• _Source material_:
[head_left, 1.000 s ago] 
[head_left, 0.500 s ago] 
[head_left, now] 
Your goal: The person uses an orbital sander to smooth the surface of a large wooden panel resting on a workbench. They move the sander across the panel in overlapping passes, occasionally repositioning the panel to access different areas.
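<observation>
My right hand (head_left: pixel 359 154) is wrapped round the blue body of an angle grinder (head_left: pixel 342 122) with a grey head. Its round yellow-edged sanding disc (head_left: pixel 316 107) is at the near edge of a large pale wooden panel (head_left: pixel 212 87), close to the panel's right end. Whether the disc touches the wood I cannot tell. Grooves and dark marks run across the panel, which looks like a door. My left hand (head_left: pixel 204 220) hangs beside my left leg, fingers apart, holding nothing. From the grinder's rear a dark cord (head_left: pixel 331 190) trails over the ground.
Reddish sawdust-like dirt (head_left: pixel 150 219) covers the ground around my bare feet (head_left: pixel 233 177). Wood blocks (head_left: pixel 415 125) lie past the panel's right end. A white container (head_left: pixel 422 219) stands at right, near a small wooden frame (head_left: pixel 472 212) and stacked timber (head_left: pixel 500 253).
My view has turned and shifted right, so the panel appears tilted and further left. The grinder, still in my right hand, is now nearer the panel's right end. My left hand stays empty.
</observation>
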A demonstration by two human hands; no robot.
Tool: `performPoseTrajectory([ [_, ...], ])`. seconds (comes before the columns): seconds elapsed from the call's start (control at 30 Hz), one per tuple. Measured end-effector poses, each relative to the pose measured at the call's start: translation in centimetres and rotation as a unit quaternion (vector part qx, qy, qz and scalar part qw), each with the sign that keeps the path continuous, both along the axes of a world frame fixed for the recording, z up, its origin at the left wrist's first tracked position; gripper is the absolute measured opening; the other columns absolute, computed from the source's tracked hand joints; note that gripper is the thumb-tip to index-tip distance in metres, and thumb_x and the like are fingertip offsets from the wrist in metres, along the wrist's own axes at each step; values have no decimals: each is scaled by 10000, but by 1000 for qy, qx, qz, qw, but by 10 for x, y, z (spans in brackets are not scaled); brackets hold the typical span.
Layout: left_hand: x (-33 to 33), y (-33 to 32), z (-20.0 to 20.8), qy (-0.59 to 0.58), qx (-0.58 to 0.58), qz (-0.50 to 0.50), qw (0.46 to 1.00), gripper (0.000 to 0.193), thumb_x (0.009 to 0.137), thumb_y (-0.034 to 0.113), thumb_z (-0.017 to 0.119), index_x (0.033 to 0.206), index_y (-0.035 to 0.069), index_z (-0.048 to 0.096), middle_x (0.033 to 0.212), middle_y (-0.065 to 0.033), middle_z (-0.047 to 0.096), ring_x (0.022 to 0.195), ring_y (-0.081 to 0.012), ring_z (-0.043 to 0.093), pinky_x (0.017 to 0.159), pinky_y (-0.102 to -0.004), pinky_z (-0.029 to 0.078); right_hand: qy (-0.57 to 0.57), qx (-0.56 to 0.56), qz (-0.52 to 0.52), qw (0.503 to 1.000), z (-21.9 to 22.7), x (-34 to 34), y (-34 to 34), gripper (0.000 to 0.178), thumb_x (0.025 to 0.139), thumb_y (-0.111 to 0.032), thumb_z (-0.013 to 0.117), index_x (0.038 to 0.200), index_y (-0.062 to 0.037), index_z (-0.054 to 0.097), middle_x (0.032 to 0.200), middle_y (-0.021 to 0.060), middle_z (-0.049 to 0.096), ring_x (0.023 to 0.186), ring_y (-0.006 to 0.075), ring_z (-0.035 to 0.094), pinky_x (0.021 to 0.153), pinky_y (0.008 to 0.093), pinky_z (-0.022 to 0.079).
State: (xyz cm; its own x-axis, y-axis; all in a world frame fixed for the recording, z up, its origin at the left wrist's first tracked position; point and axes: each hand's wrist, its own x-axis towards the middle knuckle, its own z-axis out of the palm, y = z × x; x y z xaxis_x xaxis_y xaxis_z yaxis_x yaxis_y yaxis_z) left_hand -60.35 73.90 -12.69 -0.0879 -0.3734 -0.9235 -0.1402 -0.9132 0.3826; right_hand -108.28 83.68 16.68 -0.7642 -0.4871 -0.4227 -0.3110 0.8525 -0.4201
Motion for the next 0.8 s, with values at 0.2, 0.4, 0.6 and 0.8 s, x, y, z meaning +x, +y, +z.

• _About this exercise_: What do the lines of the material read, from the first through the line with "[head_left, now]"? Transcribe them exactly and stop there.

• _Task output_:
[head_left, 1.000 s ago] 
[head_left, 0.500 s ago] 
[head_left, now] 

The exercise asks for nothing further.